ACTIVITY:
Below is some data. Retype exactly the lines starting at the one with "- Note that" and ending at the one with "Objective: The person".

SUPPLIED INFORMATION:

☆ ☆ ☆ ☆

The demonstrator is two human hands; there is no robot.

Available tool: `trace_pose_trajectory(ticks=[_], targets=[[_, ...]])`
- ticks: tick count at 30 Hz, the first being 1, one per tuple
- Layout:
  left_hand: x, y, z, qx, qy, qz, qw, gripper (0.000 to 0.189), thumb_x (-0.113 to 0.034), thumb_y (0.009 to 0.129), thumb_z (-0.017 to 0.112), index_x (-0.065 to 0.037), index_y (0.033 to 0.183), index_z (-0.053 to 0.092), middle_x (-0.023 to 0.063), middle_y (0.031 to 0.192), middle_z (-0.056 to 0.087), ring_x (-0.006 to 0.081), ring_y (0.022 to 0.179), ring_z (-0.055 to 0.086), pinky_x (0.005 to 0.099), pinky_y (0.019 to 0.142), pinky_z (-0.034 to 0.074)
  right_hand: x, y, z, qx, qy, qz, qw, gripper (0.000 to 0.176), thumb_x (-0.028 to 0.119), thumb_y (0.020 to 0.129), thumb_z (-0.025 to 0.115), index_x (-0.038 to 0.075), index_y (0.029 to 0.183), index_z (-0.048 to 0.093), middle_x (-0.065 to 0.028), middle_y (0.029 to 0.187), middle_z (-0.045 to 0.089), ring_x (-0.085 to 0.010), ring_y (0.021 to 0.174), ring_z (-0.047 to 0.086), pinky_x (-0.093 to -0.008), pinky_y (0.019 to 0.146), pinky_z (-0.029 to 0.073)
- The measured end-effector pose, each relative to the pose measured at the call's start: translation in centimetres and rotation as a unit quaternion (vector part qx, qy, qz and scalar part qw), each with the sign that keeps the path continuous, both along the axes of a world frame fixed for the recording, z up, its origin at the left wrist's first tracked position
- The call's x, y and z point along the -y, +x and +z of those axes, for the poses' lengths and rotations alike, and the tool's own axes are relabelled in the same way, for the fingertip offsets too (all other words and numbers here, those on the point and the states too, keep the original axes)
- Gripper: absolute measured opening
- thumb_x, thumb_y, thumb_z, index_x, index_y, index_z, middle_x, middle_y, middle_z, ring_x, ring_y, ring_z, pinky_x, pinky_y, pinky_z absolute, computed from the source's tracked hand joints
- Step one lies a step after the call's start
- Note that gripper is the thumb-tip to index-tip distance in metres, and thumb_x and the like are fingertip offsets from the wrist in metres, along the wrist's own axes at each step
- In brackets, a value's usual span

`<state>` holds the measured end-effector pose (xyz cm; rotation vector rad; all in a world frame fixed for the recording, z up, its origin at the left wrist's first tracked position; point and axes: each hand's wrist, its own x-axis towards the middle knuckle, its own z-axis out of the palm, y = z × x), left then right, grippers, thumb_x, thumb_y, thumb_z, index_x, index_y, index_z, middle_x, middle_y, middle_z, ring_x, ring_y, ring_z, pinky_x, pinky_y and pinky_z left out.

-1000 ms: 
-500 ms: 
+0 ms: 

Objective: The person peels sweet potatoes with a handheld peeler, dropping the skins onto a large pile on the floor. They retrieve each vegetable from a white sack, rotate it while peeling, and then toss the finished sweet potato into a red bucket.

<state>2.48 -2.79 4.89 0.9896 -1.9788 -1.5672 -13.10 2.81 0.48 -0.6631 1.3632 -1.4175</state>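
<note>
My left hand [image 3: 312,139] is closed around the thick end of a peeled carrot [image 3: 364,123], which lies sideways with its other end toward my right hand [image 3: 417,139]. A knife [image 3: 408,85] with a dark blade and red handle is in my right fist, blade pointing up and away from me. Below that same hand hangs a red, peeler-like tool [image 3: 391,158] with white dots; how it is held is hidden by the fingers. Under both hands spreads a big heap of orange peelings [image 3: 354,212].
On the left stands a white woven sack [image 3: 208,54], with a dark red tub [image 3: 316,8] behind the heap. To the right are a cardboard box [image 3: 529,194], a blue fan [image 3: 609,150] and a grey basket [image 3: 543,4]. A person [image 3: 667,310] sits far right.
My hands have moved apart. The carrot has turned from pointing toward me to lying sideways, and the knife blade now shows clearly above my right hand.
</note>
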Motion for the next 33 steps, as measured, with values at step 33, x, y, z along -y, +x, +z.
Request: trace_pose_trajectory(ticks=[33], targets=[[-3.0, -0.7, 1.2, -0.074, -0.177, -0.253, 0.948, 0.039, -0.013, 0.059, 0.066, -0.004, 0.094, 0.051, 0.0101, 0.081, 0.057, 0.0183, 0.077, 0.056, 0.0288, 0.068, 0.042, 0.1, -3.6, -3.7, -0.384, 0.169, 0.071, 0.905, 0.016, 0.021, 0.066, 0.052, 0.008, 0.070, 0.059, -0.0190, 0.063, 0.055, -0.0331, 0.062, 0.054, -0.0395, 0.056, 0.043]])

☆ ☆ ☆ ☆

COMPLETED EXERCISE:
- Note that gripper is the thumb-tip to index-tip distance in metres, and thumb_x and the like are fingertip offsets from the wrist in metres, along the wrist's own axes at each step
- In brackets, a value's usual span

`<state>` holds the measured end-effector pose (xyz cm; rotation vector rad; all in a world frame fixed for the recording, z up, its origin at the left wrist's first tracked position; point and axes: each hand's wrist, its own x-axis towards the middle knuckle, its own z-axis out of the palm, y = z × x), left then right, grippers, thumb_x, thumb_y, thumb_z, index_x, index_y, index_z, middle_x, middle_y, middle_z, ring_x, ring_y, ring_z, pinky_x, pinky_y and pinky_z left out.

-1000 ms: 
-500 ms: 
+0 ms: 

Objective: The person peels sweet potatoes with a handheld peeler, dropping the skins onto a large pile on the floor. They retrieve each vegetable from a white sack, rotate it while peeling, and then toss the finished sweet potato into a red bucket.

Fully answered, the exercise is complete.